Provided data.

----------

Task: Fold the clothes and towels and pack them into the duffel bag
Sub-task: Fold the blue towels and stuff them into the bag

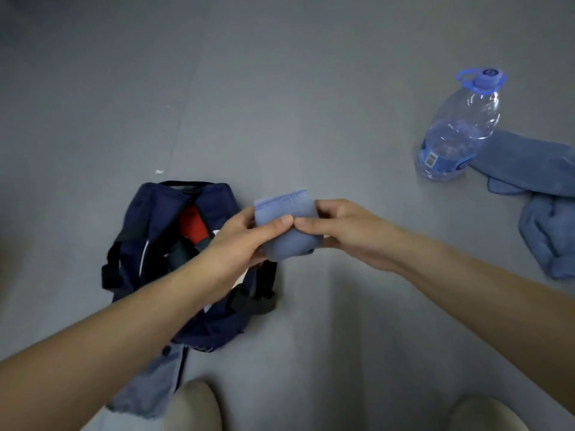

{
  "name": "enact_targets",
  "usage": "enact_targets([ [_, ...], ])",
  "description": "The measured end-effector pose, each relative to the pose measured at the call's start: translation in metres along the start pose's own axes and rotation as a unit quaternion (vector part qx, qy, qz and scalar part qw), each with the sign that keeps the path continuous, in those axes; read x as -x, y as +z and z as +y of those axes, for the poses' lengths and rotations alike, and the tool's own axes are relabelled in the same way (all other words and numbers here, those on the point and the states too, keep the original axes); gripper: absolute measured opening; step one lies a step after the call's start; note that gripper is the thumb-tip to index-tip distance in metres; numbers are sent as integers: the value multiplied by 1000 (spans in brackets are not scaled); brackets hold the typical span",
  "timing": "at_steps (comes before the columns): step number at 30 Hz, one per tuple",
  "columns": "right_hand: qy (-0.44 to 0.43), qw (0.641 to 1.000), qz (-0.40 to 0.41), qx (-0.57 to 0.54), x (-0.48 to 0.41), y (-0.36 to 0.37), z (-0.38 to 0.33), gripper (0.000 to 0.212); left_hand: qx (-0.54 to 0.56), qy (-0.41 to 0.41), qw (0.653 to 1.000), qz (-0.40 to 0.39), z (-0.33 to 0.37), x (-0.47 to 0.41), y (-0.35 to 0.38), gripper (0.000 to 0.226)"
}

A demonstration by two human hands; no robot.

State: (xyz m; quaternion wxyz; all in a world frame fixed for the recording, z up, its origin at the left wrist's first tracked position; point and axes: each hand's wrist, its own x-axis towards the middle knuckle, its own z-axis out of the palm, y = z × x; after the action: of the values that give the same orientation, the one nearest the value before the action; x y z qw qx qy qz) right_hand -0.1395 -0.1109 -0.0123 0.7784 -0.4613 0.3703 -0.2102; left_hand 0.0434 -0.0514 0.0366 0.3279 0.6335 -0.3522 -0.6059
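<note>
A small light-blue towel (284,223), folded into a compact bundle, is held in the air between both hands. My left hand (241,241) grips its left side and my right hand (345,231) grips its right side, thumbs meeting on top. Below and to the left, the navy duffel bag (155,213) lies open on the grey floor, with a red garment (193,223) and dark clothes inside. My left forearm crosses over the bag's near half. Blue towels (541,194) lie crumpled at the right edge.
A large clear water bottle (457,129) with a blue cap stands at the upper right, touching the crumpled towels. A grey-blue cloth (149,387) lies by the bag's near end. My two pale shoes (194,405) show at the bottom edge.
</note>
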Motion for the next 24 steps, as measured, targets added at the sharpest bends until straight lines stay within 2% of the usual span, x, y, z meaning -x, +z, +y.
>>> enact_targets([
  [3,-17,999,-4,49,-28,53,-31,38,-9,21,999,49,13,34,-57,56],
  [6,-24,991,-29,132,-60,109,-44,29,34,41,993,102,2,58,-105,52],
  [9,-53,983,6,174,-90,153,-39,24,74,48,984,155,-18,61,-138,45],
  [12,-74,967,40,240,-111,179,-10,30,84,45,973,210,-43,47,-160,40],
  [14,-51,934,70,346,-123,183,23,38,34,19,970,241,-69,33,-173,39],
  [16,-16,879,93,467,-124,176,57,40,-42,-17,966,256,-100,19,-184,39],
  [18,-28,833,110,542,-118,162,87,46,-110,-49,962,245,-124,9,-191,38],
  [19,-41,821,115,557,-115,156,99,52,-137,-65,960,235,-136,4,-195,38],
  [24,-61,830,88,547,-108,153,111,88,-248,-118,937,216,-160,-13,-200,51],
])
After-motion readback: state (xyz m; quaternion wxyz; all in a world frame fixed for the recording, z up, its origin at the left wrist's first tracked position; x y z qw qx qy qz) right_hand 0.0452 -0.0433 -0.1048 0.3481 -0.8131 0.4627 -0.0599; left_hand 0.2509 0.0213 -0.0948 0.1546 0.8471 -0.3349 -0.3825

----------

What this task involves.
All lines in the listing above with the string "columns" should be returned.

Your response.
  "timing": "at_steps (comes before the columns): step number at 30 Hz, one per tuple",
  "columns": "right_hand: qy (-0.44 to 0.43), qw (0.641 to 1.000), qz (-0.40 to 0.41), qx (-0.57 to 0.54), x (-0.48 to 0.41), y (-0.36 to 0.37), z (-0.38 to 0.33), gripper (0.000 to 0.212); left_hand: qx (-0.54 to 0.56), qy (-0.41 to 0.41), qw (0.653 to 1.000), qz (-0.40 to 0.39), z (-0.33 to 0.37), x (-0.47 to 0.41), y (-0.35 to 0.38), gripper (0.000 to 0.226)"

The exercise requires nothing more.